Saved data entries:
--- --- ---
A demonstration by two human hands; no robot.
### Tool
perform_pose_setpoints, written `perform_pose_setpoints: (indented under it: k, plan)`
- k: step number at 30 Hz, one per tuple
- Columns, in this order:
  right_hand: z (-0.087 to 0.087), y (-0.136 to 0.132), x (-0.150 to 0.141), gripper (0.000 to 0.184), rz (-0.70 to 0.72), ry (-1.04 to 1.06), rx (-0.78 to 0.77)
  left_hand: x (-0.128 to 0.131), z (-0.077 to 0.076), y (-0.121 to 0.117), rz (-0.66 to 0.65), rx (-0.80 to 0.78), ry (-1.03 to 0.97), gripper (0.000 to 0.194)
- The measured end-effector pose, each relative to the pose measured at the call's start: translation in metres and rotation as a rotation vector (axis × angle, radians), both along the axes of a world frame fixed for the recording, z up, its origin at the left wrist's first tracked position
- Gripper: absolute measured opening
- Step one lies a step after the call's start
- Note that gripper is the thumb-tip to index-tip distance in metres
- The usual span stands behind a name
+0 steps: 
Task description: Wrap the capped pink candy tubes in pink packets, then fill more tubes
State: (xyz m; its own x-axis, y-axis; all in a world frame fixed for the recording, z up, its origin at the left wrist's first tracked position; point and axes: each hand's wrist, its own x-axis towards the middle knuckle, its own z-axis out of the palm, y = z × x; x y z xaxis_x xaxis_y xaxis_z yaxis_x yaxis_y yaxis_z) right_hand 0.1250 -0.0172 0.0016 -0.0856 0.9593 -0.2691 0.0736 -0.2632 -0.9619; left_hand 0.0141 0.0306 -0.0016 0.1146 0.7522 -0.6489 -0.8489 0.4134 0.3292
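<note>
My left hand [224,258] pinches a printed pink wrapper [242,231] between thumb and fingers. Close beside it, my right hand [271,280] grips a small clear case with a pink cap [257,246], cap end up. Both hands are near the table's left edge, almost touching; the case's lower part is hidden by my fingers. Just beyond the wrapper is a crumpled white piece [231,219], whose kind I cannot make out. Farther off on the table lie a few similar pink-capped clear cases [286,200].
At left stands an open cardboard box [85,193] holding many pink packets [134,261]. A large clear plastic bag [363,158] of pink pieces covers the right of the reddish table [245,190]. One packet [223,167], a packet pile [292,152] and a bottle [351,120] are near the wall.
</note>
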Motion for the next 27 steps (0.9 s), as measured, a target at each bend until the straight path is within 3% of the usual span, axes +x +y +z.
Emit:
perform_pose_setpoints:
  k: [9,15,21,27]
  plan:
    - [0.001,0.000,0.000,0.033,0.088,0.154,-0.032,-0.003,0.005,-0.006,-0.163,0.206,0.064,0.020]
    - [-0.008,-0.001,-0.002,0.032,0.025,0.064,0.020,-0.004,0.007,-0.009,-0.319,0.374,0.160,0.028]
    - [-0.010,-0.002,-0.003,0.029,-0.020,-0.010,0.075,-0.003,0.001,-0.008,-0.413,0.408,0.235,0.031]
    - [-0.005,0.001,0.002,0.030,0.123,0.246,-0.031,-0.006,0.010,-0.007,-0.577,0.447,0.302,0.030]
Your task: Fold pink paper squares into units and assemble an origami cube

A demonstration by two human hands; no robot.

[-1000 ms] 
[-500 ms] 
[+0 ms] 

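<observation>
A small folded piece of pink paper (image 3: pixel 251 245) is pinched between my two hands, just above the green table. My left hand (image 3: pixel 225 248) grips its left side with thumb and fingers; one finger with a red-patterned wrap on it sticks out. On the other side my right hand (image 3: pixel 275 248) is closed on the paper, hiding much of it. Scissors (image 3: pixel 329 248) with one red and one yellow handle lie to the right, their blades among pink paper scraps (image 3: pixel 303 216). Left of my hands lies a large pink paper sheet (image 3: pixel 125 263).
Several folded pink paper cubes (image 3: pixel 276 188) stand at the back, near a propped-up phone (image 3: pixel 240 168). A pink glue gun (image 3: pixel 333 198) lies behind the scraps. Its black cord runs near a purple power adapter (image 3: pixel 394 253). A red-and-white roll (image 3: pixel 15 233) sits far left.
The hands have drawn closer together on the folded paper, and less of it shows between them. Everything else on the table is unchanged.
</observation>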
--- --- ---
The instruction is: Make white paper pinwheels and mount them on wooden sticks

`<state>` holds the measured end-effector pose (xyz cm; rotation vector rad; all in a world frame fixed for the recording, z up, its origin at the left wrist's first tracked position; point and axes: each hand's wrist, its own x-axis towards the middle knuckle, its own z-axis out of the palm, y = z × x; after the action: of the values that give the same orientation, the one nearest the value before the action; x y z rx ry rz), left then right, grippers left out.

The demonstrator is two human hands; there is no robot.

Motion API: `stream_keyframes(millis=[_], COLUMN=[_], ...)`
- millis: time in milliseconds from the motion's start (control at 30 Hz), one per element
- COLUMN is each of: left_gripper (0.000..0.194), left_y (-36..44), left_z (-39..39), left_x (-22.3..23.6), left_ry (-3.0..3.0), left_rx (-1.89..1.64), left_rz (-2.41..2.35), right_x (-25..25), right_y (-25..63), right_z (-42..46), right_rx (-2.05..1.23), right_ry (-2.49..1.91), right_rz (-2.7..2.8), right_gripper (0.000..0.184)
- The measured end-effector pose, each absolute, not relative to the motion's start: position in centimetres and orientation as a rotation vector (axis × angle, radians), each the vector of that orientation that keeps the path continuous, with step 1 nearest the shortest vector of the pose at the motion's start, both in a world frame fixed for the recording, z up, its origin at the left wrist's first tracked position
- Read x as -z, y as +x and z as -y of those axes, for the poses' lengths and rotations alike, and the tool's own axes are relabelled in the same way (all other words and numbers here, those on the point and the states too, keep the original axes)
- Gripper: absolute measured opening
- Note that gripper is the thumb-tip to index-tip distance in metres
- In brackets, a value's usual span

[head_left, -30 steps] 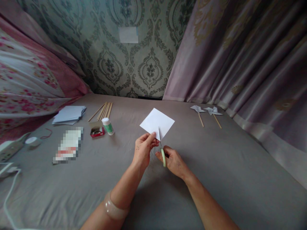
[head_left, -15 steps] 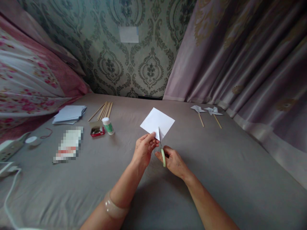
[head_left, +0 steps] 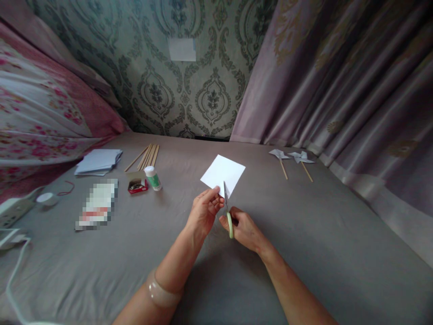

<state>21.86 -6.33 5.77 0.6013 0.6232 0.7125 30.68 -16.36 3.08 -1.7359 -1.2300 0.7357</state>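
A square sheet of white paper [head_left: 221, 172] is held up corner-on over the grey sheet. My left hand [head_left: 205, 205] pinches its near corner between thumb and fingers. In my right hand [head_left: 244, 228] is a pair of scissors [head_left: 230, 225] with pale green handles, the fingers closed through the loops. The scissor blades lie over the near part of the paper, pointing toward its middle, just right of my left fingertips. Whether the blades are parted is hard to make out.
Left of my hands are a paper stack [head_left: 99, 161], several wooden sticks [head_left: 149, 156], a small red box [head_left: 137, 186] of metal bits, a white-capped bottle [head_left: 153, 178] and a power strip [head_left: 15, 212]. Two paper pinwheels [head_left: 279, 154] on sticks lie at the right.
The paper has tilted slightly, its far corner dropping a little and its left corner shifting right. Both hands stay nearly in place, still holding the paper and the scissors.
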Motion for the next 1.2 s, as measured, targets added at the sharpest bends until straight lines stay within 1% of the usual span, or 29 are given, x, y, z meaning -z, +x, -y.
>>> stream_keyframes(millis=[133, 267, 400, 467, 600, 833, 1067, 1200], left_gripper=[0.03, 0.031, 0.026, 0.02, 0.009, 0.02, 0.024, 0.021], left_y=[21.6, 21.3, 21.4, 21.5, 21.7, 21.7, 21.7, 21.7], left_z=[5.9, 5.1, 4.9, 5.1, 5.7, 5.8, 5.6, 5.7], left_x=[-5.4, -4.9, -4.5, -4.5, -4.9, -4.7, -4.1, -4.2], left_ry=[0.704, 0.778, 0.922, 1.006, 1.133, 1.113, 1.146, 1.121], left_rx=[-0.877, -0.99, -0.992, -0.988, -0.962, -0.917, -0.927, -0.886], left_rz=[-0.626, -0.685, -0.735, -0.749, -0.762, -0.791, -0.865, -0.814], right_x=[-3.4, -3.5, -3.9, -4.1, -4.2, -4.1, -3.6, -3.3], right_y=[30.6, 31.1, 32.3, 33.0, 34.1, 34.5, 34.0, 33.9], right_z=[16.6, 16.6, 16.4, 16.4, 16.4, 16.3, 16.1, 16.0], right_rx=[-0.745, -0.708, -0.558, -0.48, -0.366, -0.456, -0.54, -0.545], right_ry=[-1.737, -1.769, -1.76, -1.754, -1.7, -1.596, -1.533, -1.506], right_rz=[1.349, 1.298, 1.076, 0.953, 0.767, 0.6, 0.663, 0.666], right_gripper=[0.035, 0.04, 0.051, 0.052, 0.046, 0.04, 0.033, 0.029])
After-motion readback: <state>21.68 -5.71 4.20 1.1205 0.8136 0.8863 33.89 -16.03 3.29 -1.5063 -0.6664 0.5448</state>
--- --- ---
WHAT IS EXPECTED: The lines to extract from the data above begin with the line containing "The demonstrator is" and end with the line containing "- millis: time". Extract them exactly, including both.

OUTPUT:
The demonstrator is two human hands; there is no robot.

Motion API: `stream_keyframes(millis=[_], COLUMN=[_], ...)`
- millis: time in milliseconds from the motion's start (control at 30 Hz), one per element

No more is needed to finish this exercise.